== Required work ==
Nothing but the lines from the one containing "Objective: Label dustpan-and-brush" through the final line of the data should be repeated, and each must be exact.

[Source material Boundary: Start]

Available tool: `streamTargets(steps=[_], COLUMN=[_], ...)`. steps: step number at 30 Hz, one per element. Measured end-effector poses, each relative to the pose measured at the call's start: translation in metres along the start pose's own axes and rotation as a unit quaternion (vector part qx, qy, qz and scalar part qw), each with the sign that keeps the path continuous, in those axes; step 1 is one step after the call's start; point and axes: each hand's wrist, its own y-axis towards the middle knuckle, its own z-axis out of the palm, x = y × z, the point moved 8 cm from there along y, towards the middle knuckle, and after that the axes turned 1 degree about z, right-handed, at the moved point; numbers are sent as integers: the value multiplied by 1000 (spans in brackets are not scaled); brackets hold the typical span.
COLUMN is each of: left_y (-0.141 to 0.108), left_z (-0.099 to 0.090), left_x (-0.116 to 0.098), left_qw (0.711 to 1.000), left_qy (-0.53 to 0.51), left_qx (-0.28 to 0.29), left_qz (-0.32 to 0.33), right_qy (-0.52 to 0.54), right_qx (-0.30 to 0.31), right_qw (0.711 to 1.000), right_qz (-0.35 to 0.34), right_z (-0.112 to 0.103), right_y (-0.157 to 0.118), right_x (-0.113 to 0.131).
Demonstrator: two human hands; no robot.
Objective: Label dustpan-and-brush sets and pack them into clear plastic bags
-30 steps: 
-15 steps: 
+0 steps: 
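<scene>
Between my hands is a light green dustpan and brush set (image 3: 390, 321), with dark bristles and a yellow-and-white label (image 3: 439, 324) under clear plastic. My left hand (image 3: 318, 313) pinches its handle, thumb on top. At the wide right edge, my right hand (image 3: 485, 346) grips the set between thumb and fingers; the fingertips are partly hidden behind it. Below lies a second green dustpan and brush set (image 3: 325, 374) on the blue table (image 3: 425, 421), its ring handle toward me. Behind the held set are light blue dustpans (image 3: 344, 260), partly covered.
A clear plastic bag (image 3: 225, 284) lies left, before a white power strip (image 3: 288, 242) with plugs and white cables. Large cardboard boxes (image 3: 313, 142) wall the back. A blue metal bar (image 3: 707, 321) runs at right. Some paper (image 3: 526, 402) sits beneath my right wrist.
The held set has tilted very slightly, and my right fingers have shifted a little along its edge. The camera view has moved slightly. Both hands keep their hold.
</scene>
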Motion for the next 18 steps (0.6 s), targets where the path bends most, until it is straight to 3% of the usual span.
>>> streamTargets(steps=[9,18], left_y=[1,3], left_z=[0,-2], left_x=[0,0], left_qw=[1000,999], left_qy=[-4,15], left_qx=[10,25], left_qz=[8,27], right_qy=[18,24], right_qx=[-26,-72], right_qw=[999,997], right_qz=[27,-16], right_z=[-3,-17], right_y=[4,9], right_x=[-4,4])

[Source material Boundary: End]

== Expected answer ==
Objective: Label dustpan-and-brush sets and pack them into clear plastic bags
-30 steps: 
-15 steps: 
+0 steps: 
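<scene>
Between my hands is a light green dustpan and brush set (image 3: 390, 321), with dark bristles and a yellow-and-white label (image 3: 439, 324) under clear plastic. My left hand (image 3: 318, 313) pinches its handle, thumb on top. At the wide right edge, my right hand (image 3: 485, 346) grips the set between thumb and fingers; the fingertips are partly hidden behind it. Below lies a second green dustpan and brush set (image 3: 325, 374) on the blue table (image 3: 425, 421), its ring handle toward me. Behind the held set are light blue dustpans (image 3: 344, 260), partly covered.
A clear plastic bag (image 3: 225, 284) lies left, before a white power strip (image 3: 288, 242) with plugs and white cables. Large cardboard boxes (image 3: 313, 142) wall the back. A blue metal bar (image 3: 707, 321) runs at right. Some paper (image 3: 526, 402) sits beneath my right wrist.
The held set has tilted very slightly, and my right fingers have shifted a little along its edge. The camera view has moved slightly. Both hands keep their hold.
</scene>
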Motion for the next 18 steps (0.6 s), targets where the path bends most, until it is straight to 3% of the usual span.
>>> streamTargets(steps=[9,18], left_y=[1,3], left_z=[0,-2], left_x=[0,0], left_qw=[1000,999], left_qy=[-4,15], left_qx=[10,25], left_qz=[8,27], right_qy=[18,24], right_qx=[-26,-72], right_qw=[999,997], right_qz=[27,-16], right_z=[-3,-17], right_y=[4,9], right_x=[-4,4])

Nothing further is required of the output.